### The task
Without the images, print every line of the material below exactly as given.

- Opening Delimiter -

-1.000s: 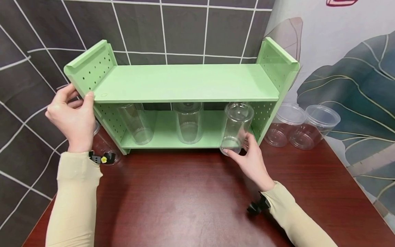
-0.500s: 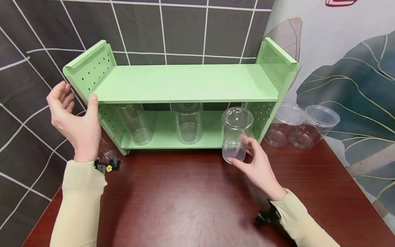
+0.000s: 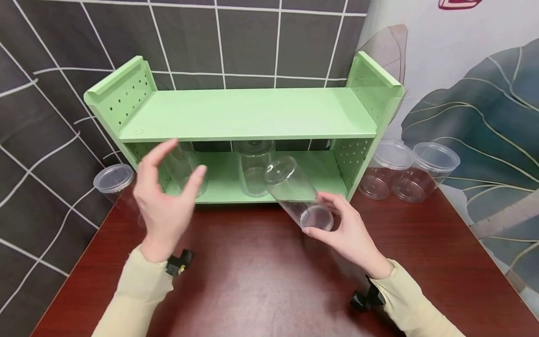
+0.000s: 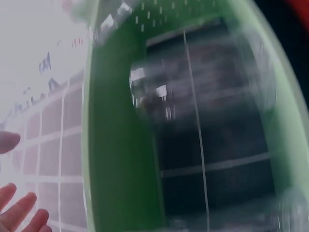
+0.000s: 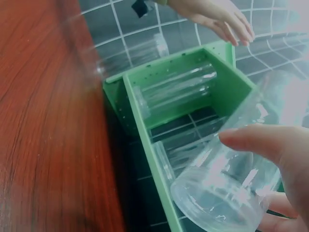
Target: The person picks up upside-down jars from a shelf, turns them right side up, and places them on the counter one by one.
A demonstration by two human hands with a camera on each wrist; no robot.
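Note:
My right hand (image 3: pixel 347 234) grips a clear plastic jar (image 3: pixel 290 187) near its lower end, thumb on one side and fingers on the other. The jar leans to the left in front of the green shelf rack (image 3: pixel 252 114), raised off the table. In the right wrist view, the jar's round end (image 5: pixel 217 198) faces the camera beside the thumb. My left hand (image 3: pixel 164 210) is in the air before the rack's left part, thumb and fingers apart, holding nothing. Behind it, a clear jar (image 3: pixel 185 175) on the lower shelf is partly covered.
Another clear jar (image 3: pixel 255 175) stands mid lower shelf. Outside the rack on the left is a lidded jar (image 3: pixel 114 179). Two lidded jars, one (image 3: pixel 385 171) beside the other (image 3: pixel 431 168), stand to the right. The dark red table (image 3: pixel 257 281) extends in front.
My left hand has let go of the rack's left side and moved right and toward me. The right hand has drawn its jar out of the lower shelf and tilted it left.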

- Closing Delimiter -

### Your solution
-1.000s: 
-0.500s: 
+0.000s: 
+0.000s: 
+0.000s: 
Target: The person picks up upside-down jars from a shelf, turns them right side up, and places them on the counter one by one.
A demonstration by two human hands with a camera on each wrist; no robot.
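Note:
My right hand (image 3: pixel 347 234) grips a clear plastic jar (image 3: pixel 290 187) near its lower end, thumb on one side and fingers on the other. The jar leans to the left in front of the green shelf rack (image 3: pixel 252 114), raised off the table. In the right wrist view, the jar's round end (image 5: pixel 217 198) faces the camera beside the thumb. My left hand (image 3: pixel 164 210) is in the air before the rack's left part, thumb and fingers apart, holding nothing. Behind it, a clear jar (image 3: pixel 185 175) on the lower shelf is partly covered.
Another clear jar (image 3: pixel 255 175) stands mid lower shelf. Outside the rack on the left is a lidded jar (image 3: pixel 114 179). Two lidded jars, one (image 3: pixel 385 171) beside the other (image 3: pixel 431 168), stand to the right. The dark red table (image 3: pixel 257 281) extends in front.
My left hand has let go of the rack's left side and moved right and toward me. The right hand has drawn its jar out of the lower shelf and tilted it left.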

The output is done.